Problem to work on >> Restate the data below word for word. Skip any images it contains.

Data extract >>
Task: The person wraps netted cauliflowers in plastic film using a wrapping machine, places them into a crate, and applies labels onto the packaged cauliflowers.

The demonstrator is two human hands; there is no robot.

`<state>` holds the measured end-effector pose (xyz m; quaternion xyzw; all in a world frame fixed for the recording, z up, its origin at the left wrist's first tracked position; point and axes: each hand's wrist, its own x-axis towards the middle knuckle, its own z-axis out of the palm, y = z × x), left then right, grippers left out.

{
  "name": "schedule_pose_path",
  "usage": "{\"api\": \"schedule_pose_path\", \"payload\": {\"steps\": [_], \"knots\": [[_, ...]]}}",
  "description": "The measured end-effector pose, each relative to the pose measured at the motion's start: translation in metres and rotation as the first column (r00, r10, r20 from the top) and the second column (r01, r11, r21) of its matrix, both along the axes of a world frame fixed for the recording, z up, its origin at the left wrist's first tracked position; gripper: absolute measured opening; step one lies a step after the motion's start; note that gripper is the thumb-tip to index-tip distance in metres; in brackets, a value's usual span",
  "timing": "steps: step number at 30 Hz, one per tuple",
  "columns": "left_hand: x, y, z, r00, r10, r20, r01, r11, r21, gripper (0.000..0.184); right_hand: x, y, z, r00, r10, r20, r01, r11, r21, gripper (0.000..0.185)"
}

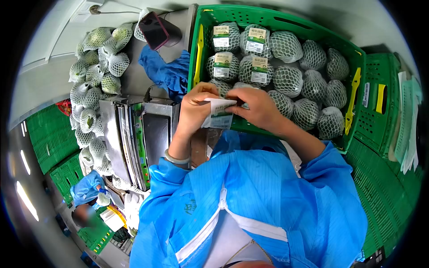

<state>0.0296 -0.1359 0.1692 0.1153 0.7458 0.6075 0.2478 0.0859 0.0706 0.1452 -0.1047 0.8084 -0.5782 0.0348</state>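
Just in front of my chest, over the near edge of the green crate (pixel 286 17), a strip of printed labels (pixel 218 108) hangs between my hands. My left hand (pixel 193 105) pinches its left side, the fingers closed. At the right edge of the strip, my right hand (pixel 255 108) has its thumb and fingers pressed together on it. Inside the crate stand rows of round produce in white foam net sleeves (pixel 287 81). Several at the left carry a printed label (pixel 259 70); those farther right show bare netting. Items beneath my hands are partly hidden.
A label machine (pixel 157 127) stands left of my hands, with a blue cloth (pixel 166 71) and a phone (pixel 154 30) behind it. More netted produce (pixel 94 96) is piled at far left. Another green crate (pixel 375 102) adjoins at right. A co-worker's blue sleeve (pixel 86 187) shows lower left.
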Motion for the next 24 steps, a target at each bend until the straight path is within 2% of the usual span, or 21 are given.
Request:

Answer section >>
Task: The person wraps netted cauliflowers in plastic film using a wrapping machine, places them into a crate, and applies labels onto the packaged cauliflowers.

The demonstrator is two human hands; there is no robot.

`<state>` holds the measured end-effector pose (xyz m; quaternion xyzw; all in a world frame fixed for the recording, z up, its origin at the left wrist's first tracked position; point and axes: each hand's wrist, its own x-axis towards the middle knuckle, its own z-axis out of the palm, y = z × x), left then right, grippers left out.

{
  "name": "schedule_pose_path",
  "usage": "{\"api\": \"schedule_pose_path\", \"payload\": {\"steps\": [_], \"knots\": [[_, ...]]}}",
  "description": "The measured end-effector pose, each relative to the pose measured at the motion's start: translation in metres and rotation as the first column (r00, r10, r20 from the top) and the second column (r01, r11, r21) of its matrix, both along the axes of a world frame fixed for the recording, z up, its origin at the left wrist's first tracked position; gripper: absolute measured opening; step one lies a step after the motion's start; note that gripper is the thumb-tip to index-tip distance in metres; in brackets, a value's usual span",
  "timing": "steps: step number at 30 Hz, one per tuple",
  "columns": "left_hand: x, y, z, r00, r10, r20, r01, r11, r21, gripper (0.000..0.184); right_hand: x, y, z, r00, r10, r20, r01, r11, r21, gripper (0.000..0.185)"
}


<state>0.0296 -0.1359 0.1692 0.1153 0.7458 0.6075 0.2478 0.0859 0.0706 0.1452 -0.1047 0.8084 -0.5782 0.0348</state>
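Just in front of my chest, over the near edge of the green crate (pixel 286 17), a strip of printed labels (pixel 218 108) hangs between my hands. My left hand (pixel 193 105) pinches its left side, the fingers closed. At the right edge of the strip, my right hand (pixel 255 108) has its thumb and fingers pressed together on it. Inside the crate stand rows of round produce in white foam net sleeves (pixel 287 81). Several at the left carry a printed label (pixel 259 70); those farther right show bare netting. Items beneath my hands are partly hidden.
A label machine (pixel 157 127) stands left of my hands, with a blue cloth (pixel 166 71) and a phone (pixel 154 30) behind it. More netted produce (pixel 94 96) is piled at far left. Another green crate (pixel 375 102) adjoins at right. A co-worker's blue sleeve (pixel 86 187) shows lower left.
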Motion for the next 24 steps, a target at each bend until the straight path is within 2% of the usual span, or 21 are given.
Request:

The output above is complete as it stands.